周囲側面の文字を確認すると、水平方向に一定の積層痕が走り文字の
輪郭が微妙に乱れています。既に行ってみたテストプリントの結果から
するとかなり意外な結果です。フィラメント径(1.7mm)が不均一である
場合にも顕著に現れる現象で、やはりフィラメントの品質が疑われます。

 

出力中の画面表示です。70%ほど進んだところで、
テーブル・ホットエンドとも温度が安定しています。

 

ハニカムによる内部充填も
終盤に差し掛かっています。

 

外壁の厚みが増してきたように見えますが、
上面を閉じる段階に入っています。

 

造形物の上面は4層を重ねる設定です。内部の
ハニカムがサポート材となり直接塗りつぶします。

 

突起先端部の成型もほぼ
完成に近づいています。

 

デルタ型Prusaでは、突起部の3つに
分割されたツメの出力が困難でしたが、

 

この通り、外観的には綺麗に造形されています。上面の敷き詰めを
もう1往復残すだけです。X・Y軸の位置決め精度がかなり高いようで
円形の描画が非常に綺麗です。見た目には歪みなど分かりません。

 

約3時間で造形が終了します。
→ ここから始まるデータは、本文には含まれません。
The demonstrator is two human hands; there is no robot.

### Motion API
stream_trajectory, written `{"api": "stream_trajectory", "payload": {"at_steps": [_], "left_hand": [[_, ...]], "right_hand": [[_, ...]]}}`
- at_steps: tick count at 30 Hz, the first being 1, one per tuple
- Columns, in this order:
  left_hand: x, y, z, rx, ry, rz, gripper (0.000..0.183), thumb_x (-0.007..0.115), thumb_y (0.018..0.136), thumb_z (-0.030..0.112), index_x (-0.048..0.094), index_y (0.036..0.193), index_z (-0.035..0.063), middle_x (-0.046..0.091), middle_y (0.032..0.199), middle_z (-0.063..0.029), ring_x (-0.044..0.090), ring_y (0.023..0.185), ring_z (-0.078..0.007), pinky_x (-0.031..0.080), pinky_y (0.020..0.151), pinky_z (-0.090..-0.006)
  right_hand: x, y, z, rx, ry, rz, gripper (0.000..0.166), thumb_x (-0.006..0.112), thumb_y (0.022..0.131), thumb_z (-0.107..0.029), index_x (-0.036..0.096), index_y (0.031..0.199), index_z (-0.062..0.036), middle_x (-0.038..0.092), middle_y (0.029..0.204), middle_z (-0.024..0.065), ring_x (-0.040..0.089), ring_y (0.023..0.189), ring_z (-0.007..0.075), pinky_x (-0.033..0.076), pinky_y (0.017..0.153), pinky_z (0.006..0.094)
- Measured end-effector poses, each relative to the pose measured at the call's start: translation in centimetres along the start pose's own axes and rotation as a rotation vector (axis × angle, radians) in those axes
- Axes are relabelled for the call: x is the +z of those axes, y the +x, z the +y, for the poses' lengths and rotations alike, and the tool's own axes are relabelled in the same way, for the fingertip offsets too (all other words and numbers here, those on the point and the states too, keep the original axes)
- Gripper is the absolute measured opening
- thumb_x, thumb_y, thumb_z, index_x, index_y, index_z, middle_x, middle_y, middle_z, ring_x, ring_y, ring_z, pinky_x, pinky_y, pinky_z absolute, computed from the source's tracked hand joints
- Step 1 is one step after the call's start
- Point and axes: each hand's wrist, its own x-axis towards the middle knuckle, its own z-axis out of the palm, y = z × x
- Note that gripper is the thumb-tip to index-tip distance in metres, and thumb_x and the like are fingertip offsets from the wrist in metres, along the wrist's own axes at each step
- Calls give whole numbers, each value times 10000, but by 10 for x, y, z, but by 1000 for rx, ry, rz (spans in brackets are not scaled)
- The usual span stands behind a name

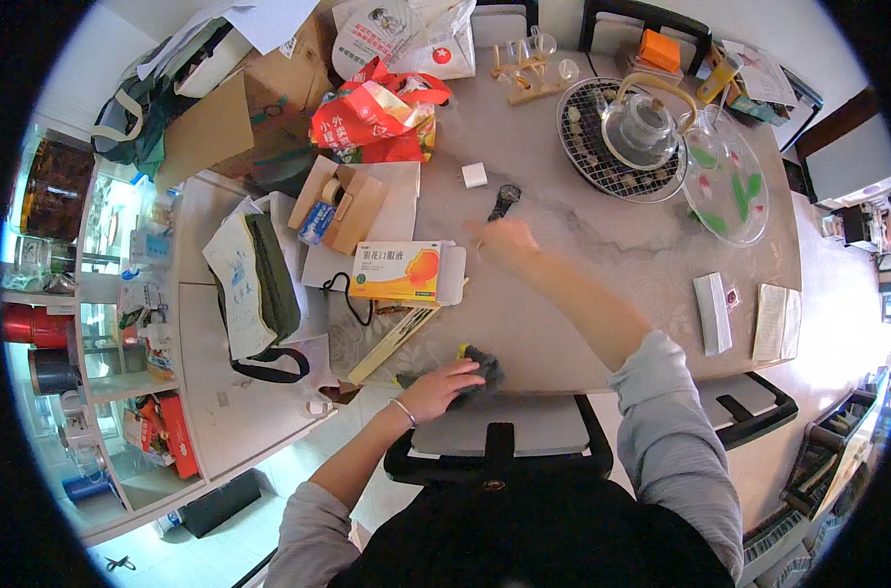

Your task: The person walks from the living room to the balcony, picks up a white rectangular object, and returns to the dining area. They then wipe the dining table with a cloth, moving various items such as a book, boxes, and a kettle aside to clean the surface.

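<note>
My left hand (439, 391), with a bangle at the wrist, lies over a bunched dark grey cloth (489, 370) with a yellow edge at the table's near edge. The fingers are spread across the cloth and the thumb is hidden. Farther in, my right hand (510, 241) is at the lower end of a black wristwatch (505, 197). Its fingertips are blurred, so a grip on the strap cannot be made out. A small white box (474, 175) sits just beyond. Left of my right hand lies a yellow and white medicine carton (397, 272), its end flap open.
A glass teapot (640, 128) stands on a round wire rack (592, 158), beside a clear flower-patterned tray (732, 184). Red plastic bags (379, 117), an open cardboard box (357, 209) and a folded fan (394, 342) lie leftward. A chair (500, 430) is tucked against the near edge.
</note>
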Motion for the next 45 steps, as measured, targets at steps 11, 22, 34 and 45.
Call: {"api": "stream_trajectory", "payload": {"at_steps": [11, 22, 34, 45], "left_hand": [[20, 61, -26, -154, 190, 454, 735, 709, 803, 149, 347, 1442, 121, 190, 1518, -239, 228, 1383, -445, 254, 1132, -477], [117, 204, 34, 541, 258, 27, 606, 607, 795, 40, 430, 1367, 136, 377, 1430, -204, 382, 1310, -393, 346, 1088, -456], [81, 190, 61, 10, 484, 354, 835, 781, 722, 333, 376, 1421, 123, 244, 1490, -256, 255, 1367, -452, 239, 1122, -526], [201, 327, 157, 817, 330, -160, 564, 661, 789, 243, 502, 1324, 160, 395, 1408, -222, 366, 1328, -390, 328, 1097, -475]], "right_hand": [[46, -197, 8, 425, 583, 296, 218, 630, 857, -159, 656, 1072, -130, 682, 825, 125, 651, 672, 277, 514, 618, 349], [3, -328, 39, 725, 748, 673, 150, 631, 884, -83, 657, 1032, -71, 578, 652, 69, 415, 562, 75, 378, 503, 240], [-9, -421, 45, 803, 906, 717, 189, 637, 850, -54, 647, 1038, -39, 690, 851, 117, 670, 760, 161, 510, 665, 287], [-90, -462, 55, 637, 980, 675, 196, 602, 877, -44, 630, 1072, -36, 669, 832, 134, 656, 766, 144, 518, 692, 297]]}}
テーブル・
ホットエンドともヒーターが停止します。

 

ホットエンドが待機位置に戻り、
テーブルは下部へ降りてきます。

 

造形物のテーブルへの定着はかなり強力です。
スクレーパを使用しても簡単には剥がれません。

 

ですが、テーブル・造形物ともに完全に冷えると、
収縮率の違いのため自然に剥がれてきます。

 

さて、造形結果を詳細に確認してみます。低品質のフィラメントにも
かかわらず、まぁまぁの仕上がりです。しかし、造形途中で何かの
粒のように突起が出ているところがあります。僅かに糸を引いている
部分もあり、輪郭線・稜線での「キレ」が今ひとつのように見えます。

 

「Umake」文字の輪郭にも
明瞭さが十分ではありません。

 

積層痕の残り方が一定ではなく、輪郭の
品質低下に連動しているようです。
 

中心突起部の造形も悪くありませんが、やはり
フィラメントの射出が粒状に乱れています。

 

短距離で射出を切り返すため、
品質の低さが顕著に現れるようです。

 

それでも、この細部まで整った造形はこれまでになく優れています。
3分割されたツメは土台部分としっかり結合しており、強度的にも
実用域にあるように思います。粒状の突起は削り取ることで簡単に
除去できそうで、高品質のフィラメントなら解決するかも知れません。

 

PLAフィラメントには吸湿性があり、長期間外気に晒されると品質が低下
すると言われています。フィラメントに取り込まれた水分が、溶解時に膨張
して何とか・・・という説明はにわかに理解し難いところですが。数年前と
異なり、流通しているフィラメント製品は優劣による淘汰が進んでいるはず
です。新しいフィラメントを得てテストプリントを続けたいと思います・・既に
連日作業しており、はるかに滑らかで艶やかな造形肌が得られています。